High-frequency bistatic scattering measurements from a corrugated surface were made in an acoustic water tank. First the azimuthal scattering pattern was measured from an artificially corrugated surface which has varying impedance. The corrugated surface was installed both transverse to the direction of incident wave and longitudinal to the direction of incident wave. The angle between the corrugated surface and the direction of the incident wave was about $45^{\circ}$. Second, the scattering strengths were measured from the flat sediment and the corrugated sediment. A critical angle of about $37^{\circ}$ was calculated in the acoustic water tank. The measurements were made at three fixed grazing angles: $33^{\circ}$ (lower than critical angle), $37^{\circ}$ (critical angle), and $41^{\circ}$ (higher than critical angle). The scattering angle and the grazing angle are equal in each measurement.

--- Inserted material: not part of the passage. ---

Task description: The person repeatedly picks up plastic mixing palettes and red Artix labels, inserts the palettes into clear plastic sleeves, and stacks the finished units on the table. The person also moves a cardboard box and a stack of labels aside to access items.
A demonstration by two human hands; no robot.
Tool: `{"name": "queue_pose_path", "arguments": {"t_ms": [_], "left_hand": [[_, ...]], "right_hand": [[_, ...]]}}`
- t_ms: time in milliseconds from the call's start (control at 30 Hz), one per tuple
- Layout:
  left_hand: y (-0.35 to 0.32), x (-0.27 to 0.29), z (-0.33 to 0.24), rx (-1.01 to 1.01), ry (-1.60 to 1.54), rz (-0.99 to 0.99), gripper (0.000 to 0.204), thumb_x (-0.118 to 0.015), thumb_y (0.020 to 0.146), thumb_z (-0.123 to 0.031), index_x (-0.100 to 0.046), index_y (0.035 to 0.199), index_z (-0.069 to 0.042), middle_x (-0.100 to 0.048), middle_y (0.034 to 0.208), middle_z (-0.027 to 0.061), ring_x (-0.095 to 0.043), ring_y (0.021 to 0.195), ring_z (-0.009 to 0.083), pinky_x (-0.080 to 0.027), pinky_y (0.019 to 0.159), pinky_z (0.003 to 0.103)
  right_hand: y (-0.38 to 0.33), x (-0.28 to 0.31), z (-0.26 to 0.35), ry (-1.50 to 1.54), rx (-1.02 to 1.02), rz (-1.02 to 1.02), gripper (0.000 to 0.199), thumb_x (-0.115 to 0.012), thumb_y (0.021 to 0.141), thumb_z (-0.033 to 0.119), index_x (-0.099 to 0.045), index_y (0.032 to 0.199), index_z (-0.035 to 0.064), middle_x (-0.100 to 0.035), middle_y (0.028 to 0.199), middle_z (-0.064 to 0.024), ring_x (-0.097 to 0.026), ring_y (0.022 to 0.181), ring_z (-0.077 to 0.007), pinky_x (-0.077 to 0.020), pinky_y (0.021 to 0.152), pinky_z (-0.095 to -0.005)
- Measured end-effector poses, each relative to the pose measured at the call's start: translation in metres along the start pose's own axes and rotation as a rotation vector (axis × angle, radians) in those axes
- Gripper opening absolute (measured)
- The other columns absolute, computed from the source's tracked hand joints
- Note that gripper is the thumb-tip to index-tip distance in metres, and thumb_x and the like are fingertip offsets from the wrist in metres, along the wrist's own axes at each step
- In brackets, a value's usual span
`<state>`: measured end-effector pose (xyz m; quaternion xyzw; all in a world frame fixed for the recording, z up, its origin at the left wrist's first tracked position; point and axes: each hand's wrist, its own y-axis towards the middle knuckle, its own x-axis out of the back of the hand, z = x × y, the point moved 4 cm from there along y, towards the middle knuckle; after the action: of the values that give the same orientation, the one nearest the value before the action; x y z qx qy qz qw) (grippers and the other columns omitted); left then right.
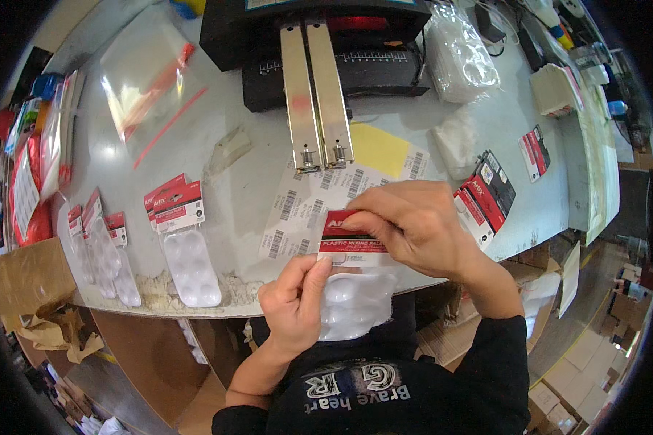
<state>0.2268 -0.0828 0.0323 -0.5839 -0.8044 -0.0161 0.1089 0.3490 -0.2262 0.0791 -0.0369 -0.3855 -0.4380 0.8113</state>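
In front of me, over the table's near edge, I hold a white plastic mixing palette (355,308) with a red, black and white header card (334,243) at its top. The thumb and fingers of my left hand (294,301) pinch the card's lower left corner, next to the palette. My right hand (421,232) grips the card's upper right part between thumb and curled fingers, covering that corner. Behind the card lies a sheet of barcode stickers (286,217), with a yellow piece (377,148) at its far end.
A black machine (228,36) with two metal arms (301,94) stands at the back. Carded palettes (190,268) lie to the left, more (109,254) beyond them. Red header cards (486,196) are at the right. Clear bags (141,80) lie back left; cardboard boxes (134,355) stand below.
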Motion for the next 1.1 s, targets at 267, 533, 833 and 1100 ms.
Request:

Frequencies were from 50 kHz to 100 kHz with an increment of 1 kHz. The corrugated sediment was made transverse to the direction of the incident wave. The first measurement indicates that the scattering patterns depend on the relations between the corrugated surface and the direction of the incident wave. In the second measurement, the data measured from the flat sediment were compared to the APL-UW model and to the NRL model. The NRL model's output shows more favorable comparisons than the APL-UW model. In case of the corrugated sediment, the model and the measured data are different because the models used an isotropic wave spectrum of sediment roughness in the scattering calculations. The isotropic wave spectrum consists of $w_2$ and ${\gamma}_2$. These constants derived from sediment names or bulk size. The model which used the constants didn't consider the effect of a corrugated surface. In order to consider a corrugated surface, the constants were varied in the APL-UW model.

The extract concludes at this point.